Ana Sayfa DERSLER TEFSİR “Tefsir Tarihi” ÖZET

“Tefsir Tarihi” ÖZET

4278
0

TEFSİR TARİHİ

1. Hz. Peygamber’in Yaşadığı Dönemde Tefsir

Arapça olarak indirilen Kur’an-ı Kerim, Peygamberimiz tarafından anlaşılmış ve sahabeye ak­tarılmıştır. Peygamberimiz indirilen ayetler hakkında zaman zaman açıklamalar da yapmıştır.

Hz. Muhammed’in peygamberlikle ilgili üç temel görevi; kendisine indirilen vahyi insanlara iletmek (tebliğ), vahyi açıklamak (tebyin) ve kanun ve hüküm koymaktır (teşri). Bu nedenle Kur’an’ın tefsiri Peygamberimiz’le başlamıştır. Çünkü Peygamberimiz, vahyin ilk muhatabıdır. Kur’an, Peygamberimiz’e indirildiğinden onun en iyi ve en doğru açıklamasını da o bilmektedir.

Kur’an’ın ilk muhatapları olan sa­habiler onun ruhuna vakıf oldukları hâlde, ayetleri iyice anlamak ve doğru amel etmek konusunda zaman zaman Hz. Peygamber’in tefsirine ihtiyaç duymuşlardır. Peygamberimiz de lüzum gördükçe ayetleri tefsir etmiştir. Yaptığı açıklamalarla Kur’an’ın anlaşılmasını ve yaşanmasını sağlamış, amelî konulardaki davranışlarıyla da ayetlerin uygulanışını göstermiştir. Yani sadece sözle değil, aynı zamanda davranışlarıyla da fiilî bir tefsir yapmıştır. Örneğin Kur’an-ı Kerim’de namaz ve hac sadece emredilmiş;­ nasıl yapılacaklarına dair detayları Peygamberimiz tarafından açıklanmıştır.
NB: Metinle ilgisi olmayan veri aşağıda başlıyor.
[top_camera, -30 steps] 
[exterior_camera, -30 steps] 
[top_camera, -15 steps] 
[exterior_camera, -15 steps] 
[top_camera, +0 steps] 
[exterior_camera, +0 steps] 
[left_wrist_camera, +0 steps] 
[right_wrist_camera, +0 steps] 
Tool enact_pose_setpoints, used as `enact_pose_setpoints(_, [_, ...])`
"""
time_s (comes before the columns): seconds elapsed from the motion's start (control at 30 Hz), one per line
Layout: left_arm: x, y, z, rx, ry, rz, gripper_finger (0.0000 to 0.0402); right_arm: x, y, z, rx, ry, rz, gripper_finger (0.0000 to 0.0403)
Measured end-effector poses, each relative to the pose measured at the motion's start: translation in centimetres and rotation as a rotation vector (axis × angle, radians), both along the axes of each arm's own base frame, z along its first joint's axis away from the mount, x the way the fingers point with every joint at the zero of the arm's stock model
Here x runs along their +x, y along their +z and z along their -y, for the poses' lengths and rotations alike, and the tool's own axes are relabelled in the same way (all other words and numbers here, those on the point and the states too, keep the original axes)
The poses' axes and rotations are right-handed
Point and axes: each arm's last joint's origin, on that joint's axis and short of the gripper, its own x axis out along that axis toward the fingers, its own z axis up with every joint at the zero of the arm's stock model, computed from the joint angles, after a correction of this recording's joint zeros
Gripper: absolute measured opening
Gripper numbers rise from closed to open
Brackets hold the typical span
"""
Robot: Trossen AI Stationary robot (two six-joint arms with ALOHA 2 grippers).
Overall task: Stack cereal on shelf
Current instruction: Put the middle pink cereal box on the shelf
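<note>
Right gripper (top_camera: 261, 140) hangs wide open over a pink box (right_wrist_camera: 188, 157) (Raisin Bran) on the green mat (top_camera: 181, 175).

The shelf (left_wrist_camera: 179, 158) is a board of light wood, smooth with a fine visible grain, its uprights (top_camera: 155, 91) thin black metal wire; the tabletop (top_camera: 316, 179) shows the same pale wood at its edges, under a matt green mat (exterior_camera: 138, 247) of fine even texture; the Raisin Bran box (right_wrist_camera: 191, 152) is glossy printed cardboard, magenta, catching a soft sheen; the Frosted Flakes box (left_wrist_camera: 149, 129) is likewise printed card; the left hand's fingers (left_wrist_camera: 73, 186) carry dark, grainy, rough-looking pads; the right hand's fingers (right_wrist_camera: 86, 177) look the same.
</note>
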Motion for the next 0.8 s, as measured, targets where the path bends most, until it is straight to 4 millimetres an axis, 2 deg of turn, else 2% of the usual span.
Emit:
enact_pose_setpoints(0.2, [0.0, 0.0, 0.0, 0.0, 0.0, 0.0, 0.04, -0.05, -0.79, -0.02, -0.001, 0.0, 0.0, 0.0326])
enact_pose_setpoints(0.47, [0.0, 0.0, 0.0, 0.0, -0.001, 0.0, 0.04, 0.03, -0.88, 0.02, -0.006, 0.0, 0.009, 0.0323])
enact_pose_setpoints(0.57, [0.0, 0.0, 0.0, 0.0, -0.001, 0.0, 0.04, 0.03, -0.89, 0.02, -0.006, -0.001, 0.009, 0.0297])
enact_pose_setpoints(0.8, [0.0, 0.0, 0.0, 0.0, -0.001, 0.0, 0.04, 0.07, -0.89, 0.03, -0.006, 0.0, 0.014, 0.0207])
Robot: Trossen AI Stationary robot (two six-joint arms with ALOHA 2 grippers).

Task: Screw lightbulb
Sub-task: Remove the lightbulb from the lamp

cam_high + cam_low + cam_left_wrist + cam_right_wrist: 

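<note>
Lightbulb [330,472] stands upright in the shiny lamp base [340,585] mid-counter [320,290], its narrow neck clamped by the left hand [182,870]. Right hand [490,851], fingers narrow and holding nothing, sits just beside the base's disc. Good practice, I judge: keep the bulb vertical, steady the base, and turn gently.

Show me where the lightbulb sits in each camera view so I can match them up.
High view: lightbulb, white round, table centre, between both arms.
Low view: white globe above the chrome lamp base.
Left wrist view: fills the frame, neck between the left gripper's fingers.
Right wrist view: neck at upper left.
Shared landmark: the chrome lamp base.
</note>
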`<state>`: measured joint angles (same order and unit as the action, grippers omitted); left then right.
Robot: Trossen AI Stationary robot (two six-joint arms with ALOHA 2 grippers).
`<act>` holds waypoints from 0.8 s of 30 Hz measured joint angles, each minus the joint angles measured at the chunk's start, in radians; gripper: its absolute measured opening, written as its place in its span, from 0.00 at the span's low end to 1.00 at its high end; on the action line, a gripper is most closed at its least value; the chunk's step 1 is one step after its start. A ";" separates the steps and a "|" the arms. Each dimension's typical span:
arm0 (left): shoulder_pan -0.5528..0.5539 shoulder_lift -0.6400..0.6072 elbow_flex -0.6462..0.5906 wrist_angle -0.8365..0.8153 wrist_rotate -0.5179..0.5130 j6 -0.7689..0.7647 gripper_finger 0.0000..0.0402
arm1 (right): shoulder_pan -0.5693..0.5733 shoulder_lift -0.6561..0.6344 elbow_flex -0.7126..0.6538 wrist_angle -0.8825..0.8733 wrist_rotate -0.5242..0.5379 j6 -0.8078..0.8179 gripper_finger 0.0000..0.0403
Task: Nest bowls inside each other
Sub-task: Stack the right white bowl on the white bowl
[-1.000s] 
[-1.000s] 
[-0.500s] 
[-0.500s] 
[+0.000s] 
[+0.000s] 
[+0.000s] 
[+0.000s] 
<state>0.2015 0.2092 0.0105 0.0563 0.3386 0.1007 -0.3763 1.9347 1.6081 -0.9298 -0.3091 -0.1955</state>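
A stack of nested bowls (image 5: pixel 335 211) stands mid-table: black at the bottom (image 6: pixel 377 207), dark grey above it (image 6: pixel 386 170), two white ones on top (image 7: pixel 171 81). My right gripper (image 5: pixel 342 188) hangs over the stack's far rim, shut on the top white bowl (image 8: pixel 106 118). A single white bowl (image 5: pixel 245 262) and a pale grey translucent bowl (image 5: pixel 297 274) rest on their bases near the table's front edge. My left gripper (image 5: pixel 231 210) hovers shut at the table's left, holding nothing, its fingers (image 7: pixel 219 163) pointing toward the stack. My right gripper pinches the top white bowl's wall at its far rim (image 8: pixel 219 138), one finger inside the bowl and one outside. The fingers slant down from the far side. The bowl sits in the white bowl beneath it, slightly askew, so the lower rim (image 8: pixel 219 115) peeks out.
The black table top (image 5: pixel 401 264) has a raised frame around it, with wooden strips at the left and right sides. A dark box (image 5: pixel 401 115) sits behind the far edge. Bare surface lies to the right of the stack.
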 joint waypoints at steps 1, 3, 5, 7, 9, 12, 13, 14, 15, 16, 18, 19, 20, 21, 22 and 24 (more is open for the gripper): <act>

Kur’an tefsirinde hareket noktamız, metodumuz ve dayanağımız Hz. Peygamber’in merkeze alındığı bir yaklaşım olmalıdır, böyle yapılmadığı takdirde, Kur’an tefsirinde arzulanan hedefe ulaşmayız.

2. Sahabe Döneminde Tefsir

Kur’an, Peygamberimize sahabenin yaşadığı ortamda ve onların konuştukları dilde peyderpey nazil oluyordu. Bu nedenle sahabenin büyük çoğunluğu hangi ayetin nerede, nasıl, ne hakkında ve hangi sebeple nazil olduğunu biliyordu. Hatta ayetlerin indirilmesine neden olan olayların içinde yaşıyorlardı. Kur’an’ın ilk muhatapları olarak Kur’an’ın okunması, ezberlenmesi, yazılması, açıklanması, anlaşılması ve uygulanmasında Peygamberimiz ‘in yürüttüğü tüm faaliyetlere bizzat katılmışlardı. Anlayamadıkları bir ayeti doğrudan Peygamberimize sorup dinliyorlar. Böylece ayetlerde kastedilen anlamları bilginin asıl kaynağından öğreniyorlardı. Onlar da ayetlerin indirilme sebebini ve Peygamberimiz’in onlara öğrettiği her türlü bilgiyi sonraki nesillere naklederek tefsir ilminin temelini atmışlardır.

Sahabe içerisinde aralarında Ali b. Ebi Talip, Abdullah b. Mes’ud, Abdullah b. Abbas, Ubey b. Kâ’b, Ömer b. Hattab ve Hz. Aişe’nin de bulunduğu kişiler Kur’an tefsiri konusunda ön plana çıkmışlardır. “Tercümanü’l-Kur’an” adıyla da anılan Abdullah b. Abbas tefsirle ilgili rivayetleri oldukça fazla olan sahabilerden biridir.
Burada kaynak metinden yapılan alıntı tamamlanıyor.